With the advent of convolutional neural networks (CNNs) ^[21], both WSOD and RSWSOD methods started to benefit from the powerful feature extraction capabilities of deep architectures. In 2015, Zhou et al. ^[19]^[20] proposed exploiting transfer learning on a CNN to extract high-level features to feed to an SVM-based detector. The scholars further highlight the importance of the process used to select negative instances for training. Most previous methods select random negative samples, which may cause the deterioration or fluctuation of the performance during the iterative training procedure. The reason is that negative samples, which are visually similar to positive samples, tend to be easily misclassified. Thus, selecting ambiguous negative samples is fundamental to enhance the effectiveness and robustness of the classifier. The scholars propose using negative bootstrapping instead of random selection for negative samples, building a more robust detector. This technique is still taken into consideration even in modern state-of-the-art methods.

3.2. MIL-Based

In MIL-based approaches, each image is treated as a collection of potential instances of the object to be found. Typically, MIL-based WSOD follows a three-step pipeline: proposal generation, feature extraction, and classification.

Proposal generation aims to extract a certain number of regions of interest, i.e., those areas that may contain object instances, from the image. This can be accomplished in several ways, with the basic approach being Sliding Window. More advanced and efficient proposal generation methods have been proposed, such as Selective Search (SS) ^[3], which leverages the advantages of both exhaustive search and segmentation to generate initial proposals, or Edge Boxes (EB) ^[4], which uses object edges to generate proposals. These methods are built to have a high recall, so the generated candidates are likely to contain an object instance. However, these methods are very time-consuming. To solve this issue, it is possible to either exploit CAM-based approaches in which there is no region proposal generation step or directly integrate the region proposal generation and feature extraction steps into the network using an RPN. The latter exploits CNNs and can extract more relevant features for the areas of interest and speed up the process. Despite their advantages, RPNs are not largely used in WSOD since traditional techniques have been proven to work well with natural images.
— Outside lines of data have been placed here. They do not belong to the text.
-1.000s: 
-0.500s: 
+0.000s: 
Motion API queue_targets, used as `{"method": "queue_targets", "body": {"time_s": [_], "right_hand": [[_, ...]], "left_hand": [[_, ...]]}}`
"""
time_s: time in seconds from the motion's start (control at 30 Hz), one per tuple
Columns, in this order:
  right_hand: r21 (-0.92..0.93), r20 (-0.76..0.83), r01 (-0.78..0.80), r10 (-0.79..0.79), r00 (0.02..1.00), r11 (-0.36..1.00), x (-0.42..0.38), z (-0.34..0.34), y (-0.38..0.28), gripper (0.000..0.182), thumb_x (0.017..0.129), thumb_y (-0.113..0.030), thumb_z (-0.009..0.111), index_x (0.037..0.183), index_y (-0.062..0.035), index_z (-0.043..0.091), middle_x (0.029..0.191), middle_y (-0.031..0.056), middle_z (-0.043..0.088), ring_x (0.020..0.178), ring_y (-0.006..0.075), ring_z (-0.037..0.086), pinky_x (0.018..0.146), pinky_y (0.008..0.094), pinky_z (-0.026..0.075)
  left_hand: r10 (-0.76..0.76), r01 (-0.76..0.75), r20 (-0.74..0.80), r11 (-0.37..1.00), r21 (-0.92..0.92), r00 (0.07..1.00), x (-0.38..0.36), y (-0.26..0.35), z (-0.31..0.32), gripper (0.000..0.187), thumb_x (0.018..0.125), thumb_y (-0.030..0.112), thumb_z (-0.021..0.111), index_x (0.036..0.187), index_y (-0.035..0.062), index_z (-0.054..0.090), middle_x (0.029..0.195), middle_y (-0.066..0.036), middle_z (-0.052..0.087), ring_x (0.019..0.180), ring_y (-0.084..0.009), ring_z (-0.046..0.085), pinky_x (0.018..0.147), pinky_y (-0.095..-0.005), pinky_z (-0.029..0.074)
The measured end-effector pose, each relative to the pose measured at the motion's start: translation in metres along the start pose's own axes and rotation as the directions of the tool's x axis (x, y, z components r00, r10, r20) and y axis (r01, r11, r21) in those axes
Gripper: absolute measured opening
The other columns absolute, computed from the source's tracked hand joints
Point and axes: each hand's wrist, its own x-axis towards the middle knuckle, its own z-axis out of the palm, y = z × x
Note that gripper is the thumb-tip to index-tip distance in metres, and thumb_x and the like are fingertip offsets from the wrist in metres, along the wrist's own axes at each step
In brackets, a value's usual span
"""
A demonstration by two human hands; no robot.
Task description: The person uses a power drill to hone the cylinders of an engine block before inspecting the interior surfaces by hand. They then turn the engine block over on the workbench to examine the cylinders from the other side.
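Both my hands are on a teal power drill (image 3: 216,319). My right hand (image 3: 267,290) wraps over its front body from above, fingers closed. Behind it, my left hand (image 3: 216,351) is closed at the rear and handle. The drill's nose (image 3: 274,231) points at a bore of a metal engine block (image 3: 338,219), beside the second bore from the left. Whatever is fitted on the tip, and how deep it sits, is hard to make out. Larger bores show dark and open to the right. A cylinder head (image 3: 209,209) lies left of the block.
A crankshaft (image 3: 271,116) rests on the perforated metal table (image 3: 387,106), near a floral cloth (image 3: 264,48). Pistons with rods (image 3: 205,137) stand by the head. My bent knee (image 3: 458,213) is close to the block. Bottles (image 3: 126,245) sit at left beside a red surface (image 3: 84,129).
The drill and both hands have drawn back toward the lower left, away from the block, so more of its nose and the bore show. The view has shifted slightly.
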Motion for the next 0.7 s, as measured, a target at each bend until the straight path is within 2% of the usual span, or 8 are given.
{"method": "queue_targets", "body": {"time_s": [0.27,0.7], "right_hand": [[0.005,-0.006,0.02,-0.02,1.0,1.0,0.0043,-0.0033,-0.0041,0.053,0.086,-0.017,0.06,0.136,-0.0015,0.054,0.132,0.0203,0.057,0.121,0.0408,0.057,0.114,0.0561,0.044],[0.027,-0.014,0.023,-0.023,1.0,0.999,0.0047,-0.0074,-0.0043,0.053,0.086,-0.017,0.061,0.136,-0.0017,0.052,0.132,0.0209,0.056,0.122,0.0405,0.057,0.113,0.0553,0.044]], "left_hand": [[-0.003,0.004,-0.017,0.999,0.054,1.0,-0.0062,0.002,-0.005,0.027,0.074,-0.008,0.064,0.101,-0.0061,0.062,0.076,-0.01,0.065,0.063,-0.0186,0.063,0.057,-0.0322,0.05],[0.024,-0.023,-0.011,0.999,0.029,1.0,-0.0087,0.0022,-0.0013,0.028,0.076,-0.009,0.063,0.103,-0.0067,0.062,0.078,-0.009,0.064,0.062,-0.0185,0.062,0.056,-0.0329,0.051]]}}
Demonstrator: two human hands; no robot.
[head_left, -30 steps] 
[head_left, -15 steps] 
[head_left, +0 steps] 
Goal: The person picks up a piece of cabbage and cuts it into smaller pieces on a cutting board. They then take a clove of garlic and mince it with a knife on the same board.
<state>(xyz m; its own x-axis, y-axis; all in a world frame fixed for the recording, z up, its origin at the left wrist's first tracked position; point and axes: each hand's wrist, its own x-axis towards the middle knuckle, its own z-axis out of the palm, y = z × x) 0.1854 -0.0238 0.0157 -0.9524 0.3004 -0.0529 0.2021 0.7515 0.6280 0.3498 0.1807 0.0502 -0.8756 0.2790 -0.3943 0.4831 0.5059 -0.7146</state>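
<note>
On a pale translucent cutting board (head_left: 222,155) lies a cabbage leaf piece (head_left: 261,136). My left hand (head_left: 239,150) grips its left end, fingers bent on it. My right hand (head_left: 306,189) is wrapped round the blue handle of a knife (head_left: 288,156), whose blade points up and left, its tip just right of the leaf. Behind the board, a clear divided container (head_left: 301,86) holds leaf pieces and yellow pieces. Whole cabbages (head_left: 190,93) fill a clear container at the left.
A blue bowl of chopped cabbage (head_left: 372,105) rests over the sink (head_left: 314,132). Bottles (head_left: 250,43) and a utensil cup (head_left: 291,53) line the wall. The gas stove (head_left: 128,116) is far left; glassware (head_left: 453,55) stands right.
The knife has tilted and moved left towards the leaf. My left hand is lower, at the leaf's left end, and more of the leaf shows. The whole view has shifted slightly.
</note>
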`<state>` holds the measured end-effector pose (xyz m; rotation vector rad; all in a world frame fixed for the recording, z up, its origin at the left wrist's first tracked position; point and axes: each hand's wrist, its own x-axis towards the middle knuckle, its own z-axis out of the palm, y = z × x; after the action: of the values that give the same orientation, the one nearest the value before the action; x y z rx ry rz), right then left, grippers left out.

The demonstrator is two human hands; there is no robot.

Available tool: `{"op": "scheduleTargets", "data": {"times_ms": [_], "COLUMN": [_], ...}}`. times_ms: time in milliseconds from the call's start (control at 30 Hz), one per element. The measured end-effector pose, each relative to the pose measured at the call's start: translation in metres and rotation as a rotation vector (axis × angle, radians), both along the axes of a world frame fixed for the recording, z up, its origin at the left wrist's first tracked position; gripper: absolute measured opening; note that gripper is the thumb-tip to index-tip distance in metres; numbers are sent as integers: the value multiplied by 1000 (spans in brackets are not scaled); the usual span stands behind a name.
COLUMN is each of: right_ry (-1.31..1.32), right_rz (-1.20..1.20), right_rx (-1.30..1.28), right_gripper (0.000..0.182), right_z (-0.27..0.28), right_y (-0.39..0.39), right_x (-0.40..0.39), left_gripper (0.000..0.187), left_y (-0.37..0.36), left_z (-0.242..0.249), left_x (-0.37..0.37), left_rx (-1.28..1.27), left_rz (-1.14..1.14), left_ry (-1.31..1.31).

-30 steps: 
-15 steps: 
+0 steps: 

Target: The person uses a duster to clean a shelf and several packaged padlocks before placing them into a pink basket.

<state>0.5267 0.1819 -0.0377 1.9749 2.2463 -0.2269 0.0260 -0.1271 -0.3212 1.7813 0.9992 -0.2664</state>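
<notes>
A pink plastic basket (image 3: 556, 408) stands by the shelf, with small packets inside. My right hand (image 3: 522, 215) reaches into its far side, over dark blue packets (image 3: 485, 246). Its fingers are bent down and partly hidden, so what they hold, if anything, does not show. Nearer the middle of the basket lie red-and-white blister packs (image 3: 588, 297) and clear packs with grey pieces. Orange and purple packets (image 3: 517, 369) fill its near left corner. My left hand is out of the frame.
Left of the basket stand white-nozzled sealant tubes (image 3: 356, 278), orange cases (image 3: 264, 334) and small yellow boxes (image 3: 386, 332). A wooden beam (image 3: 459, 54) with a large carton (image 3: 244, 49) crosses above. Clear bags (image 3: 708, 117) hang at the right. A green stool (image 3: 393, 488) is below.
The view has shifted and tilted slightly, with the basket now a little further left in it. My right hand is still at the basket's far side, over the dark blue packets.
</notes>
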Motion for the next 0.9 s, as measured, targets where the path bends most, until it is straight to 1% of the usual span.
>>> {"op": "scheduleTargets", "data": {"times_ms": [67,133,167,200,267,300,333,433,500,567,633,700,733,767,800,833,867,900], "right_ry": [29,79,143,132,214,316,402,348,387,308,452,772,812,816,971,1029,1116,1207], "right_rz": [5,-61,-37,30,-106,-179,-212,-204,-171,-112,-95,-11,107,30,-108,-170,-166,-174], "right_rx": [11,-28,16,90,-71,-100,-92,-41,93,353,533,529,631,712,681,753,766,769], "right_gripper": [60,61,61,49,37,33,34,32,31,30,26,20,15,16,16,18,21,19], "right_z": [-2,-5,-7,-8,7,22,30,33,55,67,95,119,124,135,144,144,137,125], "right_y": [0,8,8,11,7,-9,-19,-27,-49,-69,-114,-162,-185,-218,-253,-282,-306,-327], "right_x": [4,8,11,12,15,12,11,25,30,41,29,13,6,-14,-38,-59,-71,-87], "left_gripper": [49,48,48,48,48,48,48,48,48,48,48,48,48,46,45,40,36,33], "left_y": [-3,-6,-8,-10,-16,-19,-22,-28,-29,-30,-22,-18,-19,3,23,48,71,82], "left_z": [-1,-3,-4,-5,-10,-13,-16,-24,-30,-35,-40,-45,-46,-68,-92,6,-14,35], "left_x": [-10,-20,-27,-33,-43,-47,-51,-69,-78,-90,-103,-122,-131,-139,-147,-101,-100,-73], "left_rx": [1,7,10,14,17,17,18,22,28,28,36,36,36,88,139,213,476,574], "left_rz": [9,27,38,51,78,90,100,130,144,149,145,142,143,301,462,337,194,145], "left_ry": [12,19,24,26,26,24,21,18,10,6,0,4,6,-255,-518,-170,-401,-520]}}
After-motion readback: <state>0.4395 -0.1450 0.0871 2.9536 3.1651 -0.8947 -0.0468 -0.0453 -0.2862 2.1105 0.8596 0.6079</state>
Feature extraction is needed to compute a feature vector for each candidate region extracted in the previous step. Features can be handcrafted or extracted by a CNN as in DL methods. Classification is the last step and performs WSOD by reformulating the problem as a MIL classification task. The MIL problem was first introduced in ^[8]. In image classification, each image is considered a bag containing a set of feature vectors to be classified (one for each region proposal). For the training step, each image (or bag) is assigned a positive or negative label based only on the image-level label, i.e., the presence or absence of a specific class. Thus, an image can be represented as a positive bag for one class, while a negative bag for another class not present inside such an image (Figure 2). The aim is to infer instance-level labels for the proposals inside each image.

/media/item_content/202211/637f6e167ab40remotesensing-14-05362-g006.png

Figure 2. An example of positive/negative bags for the “airplane” class. Bounding boxes correspond to the proposals input to the network; blue indicates positive instances, while red indicates negative instances. MIL-based WSOD aims to differentiate between positive and negative instances based only on image-level labels.

The influence of WSDDN and OICR also affected the remote sensing community. However, the performance drop was severe. For this reason, many researchers focused on solving the RSWSOD problem by improving WSOD techniques and adding new modules that could overcome RSI challenges. For example, Cao et al. ^[17] exploited MIL and density estimation to predict vehicles’ locations starting from region-level labels. In 2018 (one year after OICR), Sheng et al. proposed MIRN ^[22]. This MIL-based approach tries to leverage the count information and an online labeling and refinement strategy, inspired by OICR, to perform vehicle detection and solve the multiple-instance problem.

3.3. CAM-Based

CAM-based approaches formulate the WSOD problem as a localizable feature map learning problem. The idea comes from the fact that every convolutional unit in the CNN is essentially an object detector and is able to locate the target object in the image ^[23]. For example, suppose the object appears in the upper left corner of the image; in that case, the upper left corner of a feature map after a convolutional layer will produce a greater response. These localization capabilities of CNNs have been further studied in other works such as ^[24]^[25].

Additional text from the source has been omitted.